A geometry shader is invoked at least once for each primitive produced by the tessellation stages, or at least once for each primitive generated by primitive assembly when tessellation is not in use. A shader can request that the geometry shader runs multiple instances. A geometry shader is invoked at least once for each instance. If the subpass includes multiple views in its view mask, the shader may be invoked separately for each view.

Fragment Shaders

Fragment shaders are invoked as a fragment operation in a graphics pipeline. Each fragment shader invocation operates on a single fragment and its associated data. With few exceptions, fragment shaders do not have access to any data associated with other fragments and are considered to execute in isolation of fragment shader invocations associated with other fragments.

Compute Shaders

Compute shaders are invoked via vkCmdDispatch and vkCmdDispatchIndirect commands. In general, they have access to similar resources as shader stages executing as part of a graphics pipeline.

Compute workloads are formed from groups of work items called workgroups and processed by the compute shader in the current compute pipeline. A workgroup is a collection of shader invocations that execute the same shader, potentially in parallel. Compute shaders execute in global workgroups which are divided into a number of local workgroups with a size that can be set by assigning a value to the LocalSize or LocalSizeId execution mode or via an object decorated by the WorkgroupSize decoration. An invocation within a local workgroup can share data with other members of the local workgroup through shared variables and issue memory and control flow barriers to synchronize with other members of the local workgroup.

Ray Generation Shaders

A ray generation shader is similar to a compute shader. Its main purpose is to execute ray tracing queries using pipeline trace ray instructions (such as OpTraceRayKHR) and process the results.

Ray Generation Shader Execution

One ray generation shader is executed per ray tracing dispatch. Its location in the shader binding table (see Shader Binding Table for details) is passed directly into vkCmdTraceRaysKHR using the pRaygenShaderBindingTable parameter or vkCmdTraceRaysNV using the raygenShaderBindingTableBuffer and raygenShaderBindingOffset parameters .

Intersection Shaders

Intersection shaders enable the implementation of arbitrary, application defined geometric primitives. An intersection shader for a primitive is executed whenever its axis-aligned bounding box is hit by a ray.

Like other ray tracing shader domains, an intersection shader operates on a single ray at a time. It also operates on a single primitive at a time. It is therefore the purpose of an intersection shader to compute the ray-primitive intersections and report them.
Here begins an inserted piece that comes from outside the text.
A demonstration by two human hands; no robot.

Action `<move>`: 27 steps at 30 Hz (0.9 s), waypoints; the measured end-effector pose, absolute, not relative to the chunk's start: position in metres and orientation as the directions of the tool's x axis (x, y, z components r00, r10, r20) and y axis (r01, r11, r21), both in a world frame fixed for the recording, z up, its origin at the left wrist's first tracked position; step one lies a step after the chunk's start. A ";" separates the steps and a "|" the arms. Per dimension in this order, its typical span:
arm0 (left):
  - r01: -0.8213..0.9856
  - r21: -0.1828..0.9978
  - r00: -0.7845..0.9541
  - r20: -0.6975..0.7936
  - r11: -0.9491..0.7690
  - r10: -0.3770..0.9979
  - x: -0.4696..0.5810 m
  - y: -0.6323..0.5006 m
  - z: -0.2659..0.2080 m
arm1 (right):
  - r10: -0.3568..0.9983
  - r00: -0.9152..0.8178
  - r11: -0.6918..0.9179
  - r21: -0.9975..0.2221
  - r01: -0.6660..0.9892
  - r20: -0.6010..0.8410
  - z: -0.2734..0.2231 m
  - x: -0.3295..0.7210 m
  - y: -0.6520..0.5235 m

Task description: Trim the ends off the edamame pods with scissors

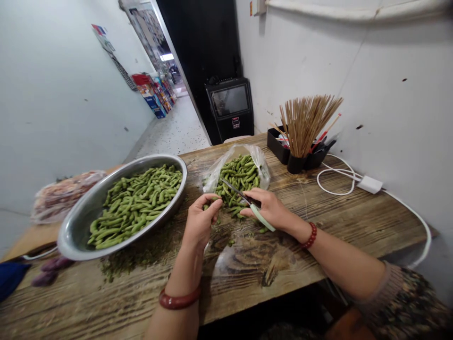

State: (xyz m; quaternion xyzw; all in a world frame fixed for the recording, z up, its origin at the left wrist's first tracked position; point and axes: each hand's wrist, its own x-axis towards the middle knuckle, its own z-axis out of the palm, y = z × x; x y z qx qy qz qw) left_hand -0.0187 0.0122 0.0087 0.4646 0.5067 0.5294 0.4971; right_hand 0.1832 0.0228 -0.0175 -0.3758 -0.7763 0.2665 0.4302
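Observation:
My left hand [201, 218] is pinched shut on a green edamame pod [209, 203], partly hidden by the fingers. In my right hand [266, 207] is a pair of scissors [261, 218] with pale green handles, its blades pointing up and left toward the left hand. Right behind both hands, a clear plastic bag [264, 171] lies with its mouth toward me, and edamame pods [241, 172] spill from it onto the table. To the left stands a large metal basin [72, 245] that holds a heap of edamame pods [139, 200].
Trimmed green bits [132, 264] litter the wooden table [148, 302] below the basin. At the back right, a black holder [296, 163] carries many wooden skewers [307, 123]; a white cable [403, 203] runs beside it. A bag of pinkish contents [67, 193] sits far left.

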 end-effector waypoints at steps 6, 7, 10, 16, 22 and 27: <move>-0.317 0.946 0.005 -0.073 0.071 0.997 -0.020 0.014 0.012 | 0.780 -0.399 0.616 -0.702 0.358 0.481 -0.020 0.183 0.021; -0.340 0.937 0.011 -0.076 0.075 0.997 -0.020 0.014 0.012 | 0.775 -0.407 0.623 -0.692 0.364 0.483 -0.019 0.183 0.021; -0.386 0.918 0.035 -0.082 0.089 0.996 -0.020 0.014 0.010 | 0.746 -0.443 0.658 -0.649 0.381 0.497 -0.016 0.183 0.018; -0.401 0.907 0.109 -0.091 0.128 0.990 -0.011 0.011 0.006 | 0.713 -0.486 0.698 -0.579 0.422 0.505 -0.013 0.182 0.014; -0.334 0.927 0.162 -0.120 0.169 0.979 -0.004 0.007 0.006 | 0.718 -0.467 0.694 -0.583 0.422 0.516 -0.012 0.183 0.015; -0.263 0.948 0.210 -0.128 0.182 0.969 -0.001 0.005 0.005 | 0.728 -0.474 0.680 -0.608 0.409 0.495 -0.011 0.184 0.015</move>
To report an intersection, the shader calls the OpReportIntersectionKHR instruction.

An intersection shader communicates with any-hit and closest shaders by generating attribute values that they can read. Intersection shaders cannot read or modify the ray payload.

Intersection Shader Execution

The order in which intersections are found along a ray, and therefore the order in which intersection shaders are executed, is unspecified.

The intersection shader of the closest AABB which intersects the ray is guaranteed to be executed at some point during traversal, unless the ray is forcibly terminated.

Any-Hit Shaders

The any-hit shader is executed after the intersection shader reports an intersection that lies within the current [tmin,tmax] of the ray. The main use of any-hit shaders is to programmatically decide whether or not an intersection will be accepted. The intersection will be accepted unless the shader calls the OpIgnoreIntersectionKHR instruction. Any-hit shaders have read-only access to the attributes generated by the corresponding intersection shader, and can read or modify the ray payload.

Any-Hit Shader Execution

The order in which intersections are found along a ray, and therefore the order in which any-hit shaders are executed, is unspecified.

The any-hit shader of the closest hit is guaranteed to be executed at some point during traversal, unless the ray is forcibly terminated.

Closest Hit Shaders

Closest hit shaders have read-only access to the attributes generated by the corresponding intersection shader, and can read or modify the ray payload. They also have access to a number of system-generated values. Closest hit shaders can call pipeline trace ray instructions to recursively trace rays.

Closest Hit Shader Execution

Exactly one closest hit shader is executed when traversal is finished and an intersection has been found and accepted.

Miss Shaders

Miss shaders can access the ray payload and can trace new rays through the pipeline trace ray instructions, but cannot access attributes since they are not associated with an intersection.

Miss Shader Execution

A miss shader is executed instead of a closest hit shader if no intersection was found during traversal.

Callable Shaders

Callable shaders can access a callable payload that works similarly to ray payloads to do subroutine work.

Callable Shader Execution

A callable shader is executed by calling OpExecuteCallableKHR from an allowed shader stage.

Interpolation Decorations

Variables in the Input storage class in a fragment shader’s interface are interpolated from the values specified by the primitive being rasterized.

Interpolation decorations can be present on input and output variables in pre-rasterization shaders but have no effect on the interpolation performed.

An undecorated input variable will be interpolated with perspective-correct interpolation according to the primitive type being rasterized. Lines and polygons are interpolated in the same way as the primitive’s clip coordinates. If the NoPerspective decoration is present, linear interpolation is instead used for lines and polygons. For points, as there is only a single vertex, input values are never interpolated and instead take the value written for the single vertex.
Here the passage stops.